> **What this task involves**:
Copy verbatim the block of lines in the entries below whose first line contains "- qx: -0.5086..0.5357" and whose last line contains "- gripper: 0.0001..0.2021". Leave out all other lines.

> **Information**:
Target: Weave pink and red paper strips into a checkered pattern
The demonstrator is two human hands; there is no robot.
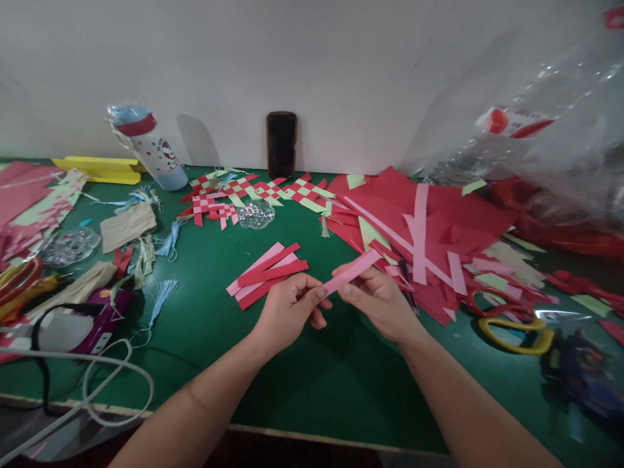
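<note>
We list: held strip [351, 272], plain pink | loose strips [266, 275], red and pink | woven pieces [302, 190], checked red/pale green, some red/pink | bottle [156, 157], white, coloured dots, red band, light-blue base | table [207, 312], green | cloth [127, 226], beige

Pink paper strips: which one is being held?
The pink paper strip held by the left hand and right hand; the other pink strips lie unheld.

Dim, soft light casts grey shadows on the wall [341, 71] beside the bottle [149, 146] and glinting plastic bag [570, 110], the bench [205, 344] darkens below the hands [287, 305], and the outer edges look stretched and blurred.
</note>
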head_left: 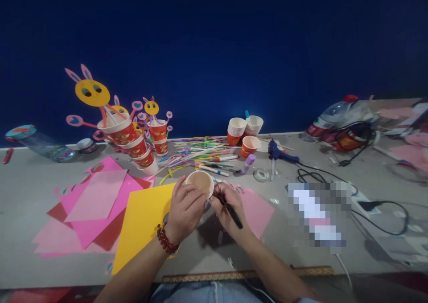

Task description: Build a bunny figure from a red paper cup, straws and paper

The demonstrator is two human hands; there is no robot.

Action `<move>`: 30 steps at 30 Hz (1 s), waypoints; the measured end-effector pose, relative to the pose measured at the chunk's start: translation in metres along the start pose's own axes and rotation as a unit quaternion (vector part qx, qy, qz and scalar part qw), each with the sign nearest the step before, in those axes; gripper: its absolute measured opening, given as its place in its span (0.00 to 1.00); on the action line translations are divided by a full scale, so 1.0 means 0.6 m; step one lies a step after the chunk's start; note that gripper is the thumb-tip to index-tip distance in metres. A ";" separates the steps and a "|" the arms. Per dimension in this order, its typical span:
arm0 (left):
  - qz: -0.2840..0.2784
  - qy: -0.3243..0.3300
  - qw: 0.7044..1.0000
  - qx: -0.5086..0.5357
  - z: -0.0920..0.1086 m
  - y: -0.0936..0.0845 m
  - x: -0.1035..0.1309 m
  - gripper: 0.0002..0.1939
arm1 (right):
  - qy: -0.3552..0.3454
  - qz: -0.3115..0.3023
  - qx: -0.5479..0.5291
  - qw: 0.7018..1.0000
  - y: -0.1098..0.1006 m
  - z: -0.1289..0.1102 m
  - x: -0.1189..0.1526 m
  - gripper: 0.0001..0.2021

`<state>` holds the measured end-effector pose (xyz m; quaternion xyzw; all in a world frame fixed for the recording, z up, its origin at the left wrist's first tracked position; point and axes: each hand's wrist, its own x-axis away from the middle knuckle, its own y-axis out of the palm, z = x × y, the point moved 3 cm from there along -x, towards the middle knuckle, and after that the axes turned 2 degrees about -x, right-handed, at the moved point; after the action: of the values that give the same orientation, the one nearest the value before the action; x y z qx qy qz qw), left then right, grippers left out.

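Note:
A paper cup (199, 181) with a white rim is tilted so that its inside shows, in front of the middle of the table. My left hand (188, 207) is closed on it, fingers over the near side of the rim, with a red bead bracelet on the wrist. My right hand (227, 205) is closed beside the cup on a thin dark tool with a black handle (234, 216). The tool's tip is hidden near the fingers and the cup's edge. Yellow paper (143, 223) lies under and left of my left hand, pink paper (257, 211) beyond my right hand.
Decorated cup stacks (122, 131) stand at the back left, beside pink sheets (96, 196). Coloured sticks (200, 153) and stacked cups (236, 131) are at the back middle. A blue glue gun (281, 153), its cable, a tape roll (261, 174) and a bottle (329, 118) are rightward.

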<state>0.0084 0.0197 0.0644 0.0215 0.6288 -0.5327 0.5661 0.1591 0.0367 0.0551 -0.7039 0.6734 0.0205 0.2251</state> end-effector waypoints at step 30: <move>0.020 -0.059 0.997 0.054 0.007 0.008 0.003 0.08 | -0.105 0.055 0.026 0.993 -0.001 -0.003 0.002 0.07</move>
<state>0.0138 0.0180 0.0610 0.0337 0.5641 -0.5548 0.6106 0.1594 0.0349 0.0563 -0.6540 0.6838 0.0888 0.3110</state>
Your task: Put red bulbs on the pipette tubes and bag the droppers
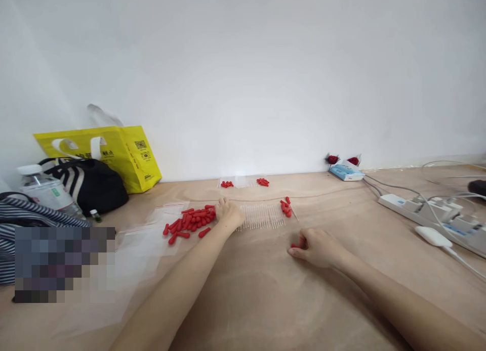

> **Written reply**:
  - qx: -0.5086..0.5357
  - z: -0.0920..0.1086 m
  - y: -0.0936..0.0845 m
  - x: -0.1035..0.1309 m
  - gripper: 0.0002..0.1939
arm1 (right):
  - qy: -0.3552..0.3454
  - qz: -0.3115..0.3023
  - qx: -0.5479..0.5291
  - qw: 0.7018..1.0000
  - y: -0.1098..0.1006 m
  - z: -0.1289..0.1102 m
  - x: -0.1189..0.1526 m
  - gripper: 0.0001..0.2021

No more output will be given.